**Required work**. Among the lines of this material, find those holding the word "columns" and report how many there are, with nothing added.

**Supplied material**.
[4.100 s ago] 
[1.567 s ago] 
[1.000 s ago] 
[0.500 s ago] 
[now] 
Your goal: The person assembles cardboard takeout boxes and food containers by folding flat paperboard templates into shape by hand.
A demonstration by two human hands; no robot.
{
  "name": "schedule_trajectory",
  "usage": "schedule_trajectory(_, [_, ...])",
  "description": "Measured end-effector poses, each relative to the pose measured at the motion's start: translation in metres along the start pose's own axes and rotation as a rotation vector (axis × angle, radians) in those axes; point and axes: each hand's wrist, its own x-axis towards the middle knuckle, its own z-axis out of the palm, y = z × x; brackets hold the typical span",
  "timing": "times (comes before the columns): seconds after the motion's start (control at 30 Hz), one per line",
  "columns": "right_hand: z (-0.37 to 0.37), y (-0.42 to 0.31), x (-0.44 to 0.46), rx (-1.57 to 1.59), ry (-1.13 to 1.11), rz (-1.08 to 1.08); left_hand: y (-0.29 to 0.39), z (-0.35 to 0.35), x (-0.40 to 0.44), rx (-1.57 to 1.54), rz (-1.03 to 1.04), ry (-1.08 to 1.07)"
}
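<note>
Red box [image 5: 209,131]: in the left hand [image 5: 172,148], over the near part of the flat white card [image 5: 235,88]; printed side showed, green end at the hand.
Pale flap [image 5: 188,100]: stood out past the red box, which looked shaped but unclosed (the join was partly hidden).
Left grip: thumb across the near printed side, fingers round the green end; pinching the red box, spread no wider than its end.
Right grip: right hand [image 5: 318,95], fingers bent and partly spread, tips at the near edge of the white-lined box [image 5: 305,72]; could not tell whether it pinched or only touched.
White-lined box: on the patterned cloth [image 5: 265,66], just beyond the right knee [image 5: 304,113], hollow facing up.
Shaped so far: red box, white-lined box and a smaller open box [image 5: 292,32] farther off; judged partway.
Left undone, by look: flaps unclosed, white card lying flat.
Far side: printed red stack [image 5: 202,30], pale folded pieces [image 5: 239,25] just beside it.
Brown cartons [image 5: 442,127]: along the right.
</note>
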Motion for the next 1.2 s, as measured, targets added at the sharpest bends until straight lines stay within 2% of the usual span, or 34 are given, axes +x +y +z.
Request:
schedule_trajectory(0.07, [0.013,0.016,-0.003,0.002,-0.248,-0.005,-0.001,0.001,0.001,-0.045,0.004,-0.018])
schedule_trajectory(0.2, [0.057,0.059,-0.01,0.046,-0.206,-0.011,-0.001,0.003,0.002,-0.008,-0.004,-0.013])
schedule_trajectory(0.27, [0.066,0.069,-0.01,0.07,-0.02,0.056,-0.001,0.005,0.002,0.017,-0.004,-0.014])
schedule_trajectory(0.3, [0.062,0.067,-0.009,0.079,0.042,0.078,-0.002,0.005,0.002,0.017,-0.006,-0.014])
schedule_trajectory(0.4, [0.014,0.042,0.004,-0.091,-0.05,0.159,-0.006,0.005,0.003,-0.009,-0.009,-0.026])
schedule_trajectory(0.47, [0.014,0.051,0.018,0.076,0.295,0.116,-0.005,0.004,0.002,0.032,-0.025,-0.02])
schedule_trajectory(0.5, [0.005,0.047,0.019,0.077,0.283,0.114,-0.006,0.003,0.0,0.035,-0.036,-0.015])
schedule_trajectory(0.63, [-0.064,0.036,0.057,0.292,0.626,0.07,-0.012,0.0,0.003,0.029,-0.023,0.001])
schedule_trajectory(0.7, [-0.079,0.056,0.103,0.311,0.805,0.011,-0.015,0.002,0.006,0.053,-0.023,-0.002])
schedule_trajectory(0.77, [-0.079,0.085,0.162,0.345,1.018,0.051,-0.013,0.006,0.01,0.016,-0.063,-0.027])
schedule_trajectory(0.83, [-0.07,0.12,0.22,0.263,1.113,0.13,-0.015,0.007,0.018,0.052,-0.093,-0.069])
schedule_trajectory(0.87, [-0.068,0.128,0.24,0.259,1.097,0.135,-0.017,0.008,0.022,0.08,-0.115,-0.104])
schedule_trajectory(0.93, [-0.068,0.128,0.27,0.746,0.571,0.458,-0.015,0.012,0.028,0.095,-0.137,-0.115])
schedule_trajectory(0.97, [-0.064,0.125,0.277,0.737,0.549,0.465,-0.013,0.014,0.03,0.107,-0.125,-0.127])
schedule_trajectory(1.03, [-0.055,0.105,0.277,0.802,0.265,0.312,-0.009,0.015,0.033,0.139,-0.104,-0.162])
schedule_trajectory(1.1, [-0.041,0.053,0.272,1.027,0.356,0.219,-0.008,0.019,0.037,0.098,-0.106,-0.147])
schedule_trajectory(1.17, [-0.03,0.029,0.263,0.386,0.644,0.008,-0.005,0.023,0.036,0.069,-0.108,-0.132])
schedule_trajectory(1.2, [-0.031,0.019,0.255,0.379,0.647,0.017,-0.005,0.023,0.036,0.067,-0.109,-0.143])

**Exercise answer**. 2